+++ Data for this exercise +++

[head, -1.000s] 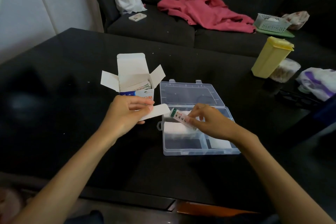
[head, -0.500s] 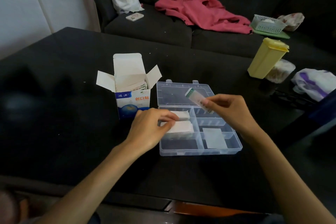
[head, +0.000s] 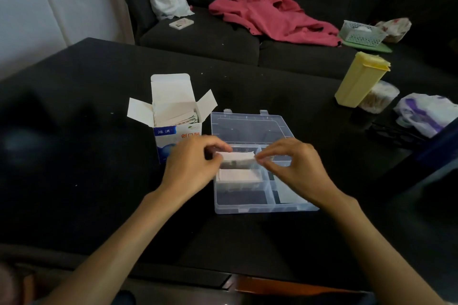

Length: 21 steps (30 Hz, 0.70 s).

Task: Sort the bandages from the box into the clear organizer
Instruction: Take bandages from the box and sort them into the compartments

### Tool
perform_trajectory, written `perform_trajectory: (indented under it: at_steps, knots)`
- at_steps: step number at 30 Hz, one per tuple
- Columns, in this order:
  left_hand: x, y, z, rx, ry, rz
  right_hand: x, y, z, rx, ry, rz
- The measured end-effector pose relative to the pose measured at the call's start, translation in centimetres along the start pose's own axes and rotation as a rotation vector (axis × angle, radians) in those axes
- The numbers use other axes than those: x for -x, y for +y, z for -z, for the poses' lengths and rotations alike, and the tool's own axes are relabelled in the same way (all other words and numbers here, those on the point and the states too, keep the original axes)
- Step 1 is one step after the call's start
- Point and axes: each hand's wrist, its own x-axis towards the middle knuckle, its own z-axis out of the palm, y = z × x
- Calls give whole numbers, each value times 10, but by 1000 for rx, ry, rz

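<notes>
While both hands, left point(head: 192, 166) and right point(head: 292, 168), pinch opposite ends of the bandage stack point(head: 237, 157) above the clear organizer point(head: 250, 205), uneven release could spill bandages across compartments.

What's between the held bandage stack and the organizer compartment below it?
Nothing visible. Both hands hold the white bandage stack just over the clear plastic organizer; its lid lies open behind.

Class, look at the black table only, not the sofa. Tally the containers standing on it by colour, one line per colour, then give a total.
White and blue: 1, the open bandage box
Clear: 2, the organizer and the round tub
Yellow: 1, the tall lidded container
Total: 4
</notes>
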Motion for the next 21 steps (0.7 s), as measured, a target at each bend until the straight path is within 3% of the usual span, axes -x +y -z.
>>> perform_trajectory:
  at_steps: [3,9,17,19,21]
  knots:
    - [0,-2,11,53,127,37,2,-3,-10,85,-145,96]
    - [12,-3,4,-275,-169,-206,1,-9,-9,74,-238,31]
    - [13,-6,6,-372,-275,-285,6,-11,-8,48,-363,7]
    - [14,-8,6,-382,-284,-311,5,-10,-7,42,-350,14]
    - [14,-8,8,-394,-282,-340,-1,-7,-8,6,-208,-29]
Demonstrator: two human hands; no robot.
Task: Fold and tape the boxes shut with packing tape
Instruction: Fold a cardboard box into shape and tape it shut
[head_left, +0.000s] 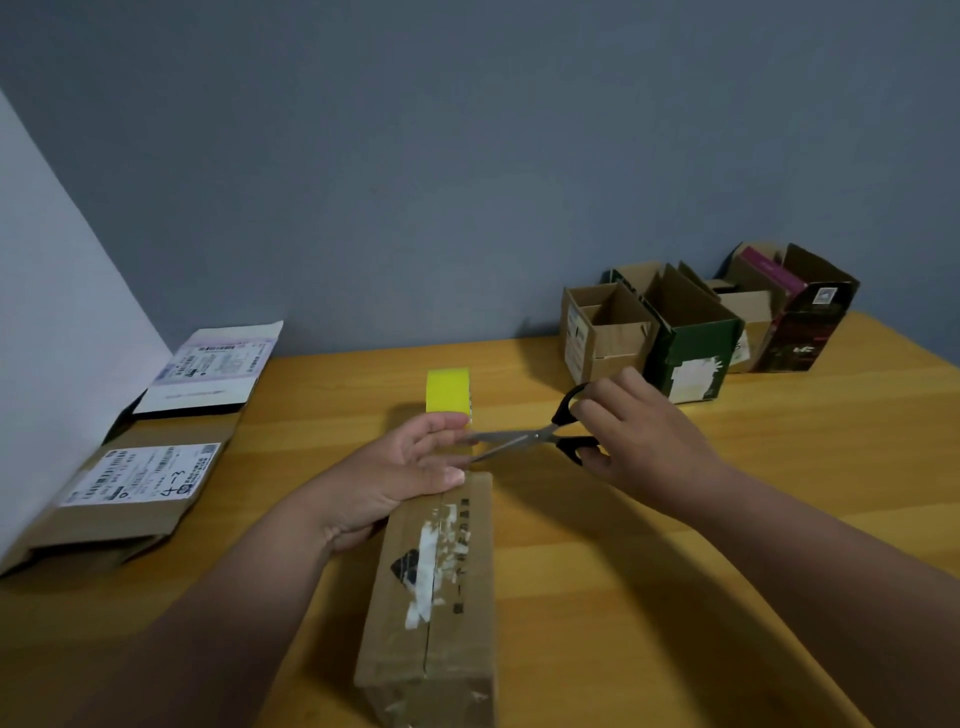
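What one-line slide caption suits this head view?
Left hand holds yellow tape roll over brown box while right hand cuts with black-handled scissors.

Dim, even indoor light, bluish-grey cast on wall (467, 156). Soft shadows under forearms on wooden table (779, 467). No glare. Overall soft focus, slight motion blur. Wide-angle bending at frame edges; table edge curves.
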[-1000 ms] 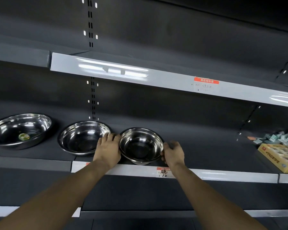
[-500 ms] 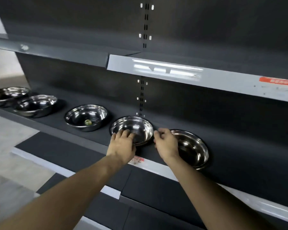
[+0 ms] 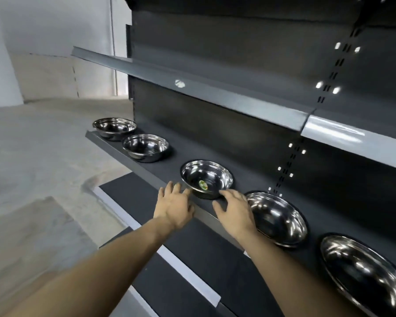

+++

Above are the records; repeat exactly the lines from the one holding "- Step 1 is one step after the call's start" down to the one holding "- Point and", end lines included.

- Step 1 is one step after the call's start
- Point and axes: each hand's wrist, its own x-axis towards the middle knuckle, its own z-axis out of the palm, y = z × x

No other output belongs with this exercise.